BEGIN
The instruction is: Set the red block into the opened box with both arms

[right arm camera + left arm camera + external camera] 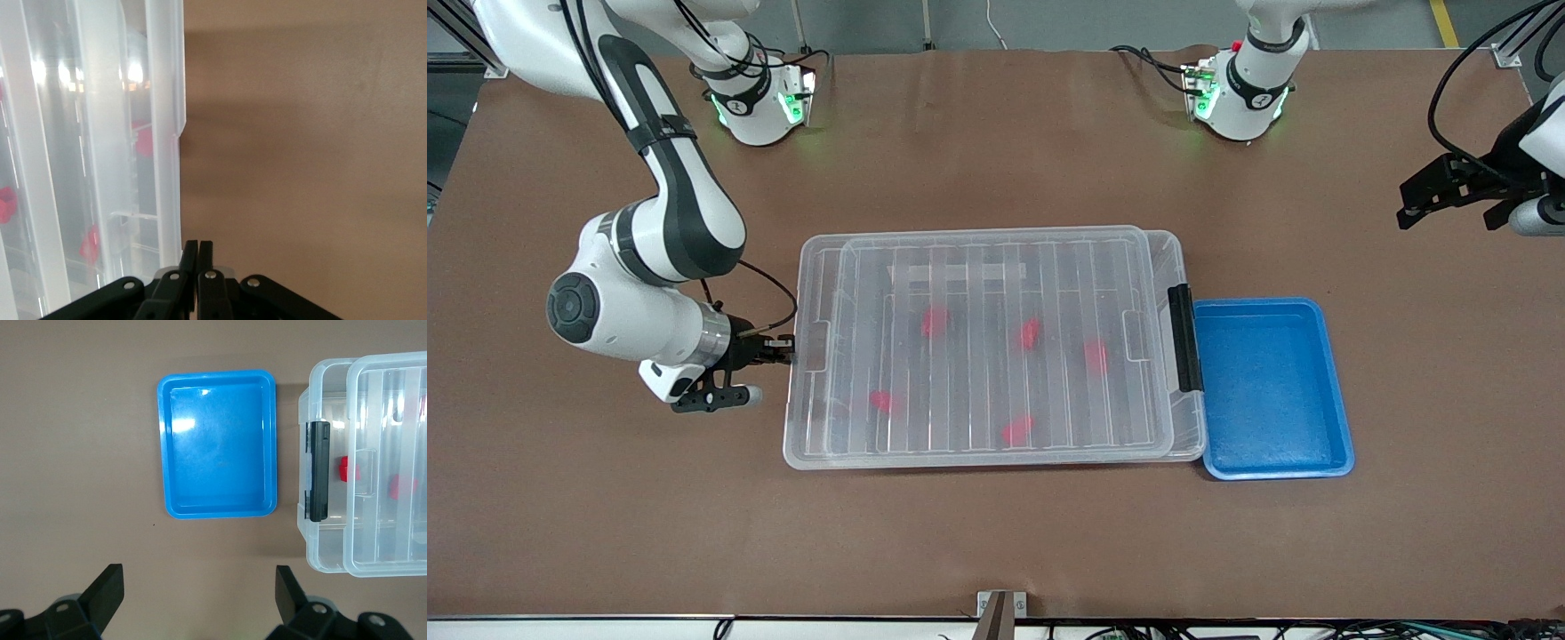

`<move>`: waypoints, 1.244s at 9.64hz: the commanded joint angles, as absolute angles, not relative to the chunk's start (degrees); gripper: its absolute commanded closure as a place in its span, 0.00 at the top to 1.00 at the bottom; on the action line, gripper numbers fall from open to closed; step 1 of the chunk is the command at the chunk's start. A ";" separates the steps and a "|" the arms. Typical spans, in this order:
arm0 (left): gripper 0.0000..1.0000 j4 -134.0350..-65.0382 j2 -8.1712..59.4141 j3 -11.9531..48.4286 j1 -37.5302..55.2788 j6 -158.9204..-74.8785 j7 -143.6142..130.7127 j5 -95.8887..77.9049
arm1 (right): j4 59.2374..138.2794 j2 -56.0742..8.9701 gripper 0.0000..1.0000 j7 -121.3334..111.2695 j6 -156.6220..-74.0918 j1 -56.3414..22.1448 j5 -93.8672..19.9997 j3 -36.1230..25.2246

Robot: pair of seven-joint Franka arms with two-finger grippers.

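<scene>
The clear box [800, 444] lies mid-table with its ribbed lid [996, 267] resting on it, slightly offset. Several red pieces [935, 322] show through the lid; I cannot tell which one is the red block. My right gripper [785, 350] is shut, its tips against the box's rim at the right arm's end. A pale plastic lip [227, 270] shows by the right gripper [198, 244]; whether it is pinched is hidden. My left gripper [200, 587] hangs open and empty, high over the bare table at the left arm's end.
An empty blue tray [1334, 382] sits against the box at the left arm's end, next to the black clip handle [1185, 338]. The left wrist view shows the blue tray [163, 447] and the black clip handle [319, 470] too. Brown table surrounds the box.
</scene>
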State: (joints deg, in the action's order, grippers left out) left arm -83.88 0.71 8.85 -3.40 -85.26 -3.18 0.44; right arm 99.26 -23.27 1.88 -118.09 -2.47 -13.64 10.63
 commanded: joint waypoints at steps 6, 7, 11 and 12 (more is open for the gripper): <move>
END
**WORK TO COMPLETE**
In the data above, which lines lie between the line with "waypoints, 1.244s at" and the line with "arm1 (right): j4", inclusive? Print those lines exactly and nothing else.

**RESPONSE TO THIS EXERCISE**
`<move>`: waypoints, 1.244s at 9.64hz: the commanded joint angles, as absolute angles, not relative to the chunk's start (degrees); gripper: its absolute commanded closure as a place in its span, 0.00 at the top to 1.00 at the bottom; on the action line, gripper numbers fall from open to closed; step 1 of the chunk is the command at the chunk's start. A ";" separates the steps and a "|" the arms. Typical spans, in this order:
arm0 (left): gripper 0.0000..1.0000 j4 -134.0350..-65.0382 j2 -8.1712..59.4141 j3 -11.9531..48.4286 j1 -37.5302..55.2788 j6 -158.9204..-74.8785 j7 -143.6142..130.7127 j5 -95.8887..77.9049
arm1 (right): j4 59.2374..138.2794 j2 -56.0742..8.9701 gripper 0.0000..1.0000 j7 -121.3334..111.2695 j6 -156.6220..-74.0918 j1 -56.3414..22.1448 j5 -93.8672..19.9997 j3 -36.1230..25.2246

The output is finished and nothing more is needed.